9. The method of claim 8, wherein the convolutional layers in the global attention network comprise a first convolutional layer, a second convolutional layer and a third convolutional layer, and the calculating the correlation between each pixel point in the high-level feature map and the high-level feature map through the global attention network to obtain global feature information comprises:

calculating the correlation between each pixel point in the high-level feature map through the first convolution layer and the second convolution layer;

and calculating the correlation between each pixel point in the high-level feature map and the high-level feature map according to the correlation between the pixel points by using a third convolution layer to obtain global feature information.

10. The method according to claim 9, wherein the calculating, by using a third convolutional layer, a correlation between each pixel point in the high-level feature map and the high-level feature map according to the correlation between the pixel points to obtain global feature information includes:

normalizing the correlation among the pixel points to obtain an attention map corresponding to the high-level feature map;

performing convolution processing on the high-level feature map through a third convolution layer to obtain an initial feature map;

and multiplying the attention map and the initial feature map pixel by pixel to obtain global feature information.

11. The method according to any one of claims 1 to 5, wherein before predicting the type of each pixel point in the medical image to be segmented according to the plurality of low-level feature maps and the fused high-level feature map by using the trained image segmentation model, the method further comprises:

acquiring a medical image sample, wherein the medical image sample is marked with a target area and a target object;

respectively segmenting a target area and a target object in the medical image sample by using an image segmentation model to obtain a predicted segmentation result;

and converging the image segmentation model according to the label of the medical image sample and the predicted segmentation result through an interpolation loss function to obtain the trained image segmentation model.

12. The method according to claim 11, wherein converging the image segmentation model according to the labeling of the medical image sample and the predicted segmentation result by an interpolation loss function to obtain an image segmentation network comprises:

adjusting parameters for pixel classification in the image segmentation model based on the labeling of the medical image samples and the predicted segmentation results using a cross-entropy loss function, an

And adjusting parameters for segmentation in the image segmentation model according to the labeling of the medical image sample and the predicted segmentation result through an interpolation loss function to obtain the trained image segmentation model.

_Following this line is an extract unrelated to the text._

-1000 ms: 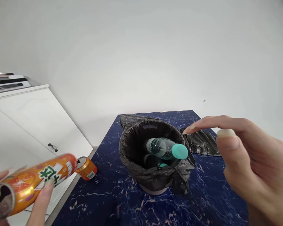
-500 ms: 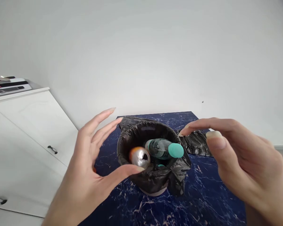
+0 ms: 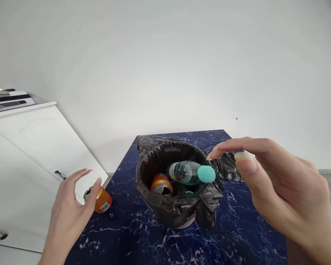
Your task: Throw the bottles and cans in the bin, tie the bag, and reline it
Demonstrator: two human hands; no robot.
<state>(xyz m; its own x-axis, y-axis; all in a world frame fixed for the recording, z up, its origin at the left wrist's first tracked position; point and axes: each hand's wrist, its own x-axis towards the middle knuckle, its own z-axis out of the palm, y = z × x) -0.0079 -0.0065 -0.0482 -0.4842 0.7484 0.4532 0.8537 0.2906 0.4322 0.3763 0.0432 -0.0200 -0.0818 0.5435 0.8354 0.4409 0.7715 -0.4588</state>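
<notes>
My left hand (image 3: 71, 209) is open beside an orange soda can (image 3: 102, 200) standing at the table's left edge. Its thumb overlaps the can in view; whether it touches I cannot tell. Over the right side of the bin (image 3: 142, 187), my right hand (image 3: 287, 191) hangs open, fingers curved, holding nothing. A black bag lines the bin and folds over its rim. Inside lie another orange can (image 3: 160, 181), its opened top facing me, and a clear plastic bottle (image 3: 186, 172) with a teal cap, tilted toward the right. A second teal cap (image 3: 189, 192) shows lower down, its body hidden.
The bin stands on a dark blue marbled table (image 3: 165, 243). A crumpled black plastic bag (image 3: 227, 167) lies on the table behind my right fingers. At the left is a white cabinet (image 3: 38, 147) with dark handles and items on top. A pale wall rises behind.
My left hand has moved left and down, from the bin to the standing can. The can inside the bin has sunk lower and shows more orange side. My right hand has barely moved.
</notes>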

13. A medical image segmentation apparatus, characterized by comprising:

an acquisition unit for acquiring a medical image to be segmented;

the segmentation unit is used for predicting the type of each pixel point in the medical image to be segmented according to the plurality of low-layer characteristic graphs and the fused high-layer characteristic graph by adopting a region segmentation network to obtain a first pixel type, and segmenting a target region in the medical image to be segmented based on the predicted first pixel type; and predicting the type of each pixel point in the medical image to be segmented according to the plurality of low-layer characteristic graphs and the fused high-layer characteristic graph by adopting an object segmentation network to obtain a second pixel type, and segmenting the target object in the medical image to be segmented based on the predicted second pixel type to obtain a segmentation result.

14. A storage medium storing a plurality of instructions adapted to be loaded by a processor for performing the steps of the medical image segmentation method according to any one of claims 1 to 12.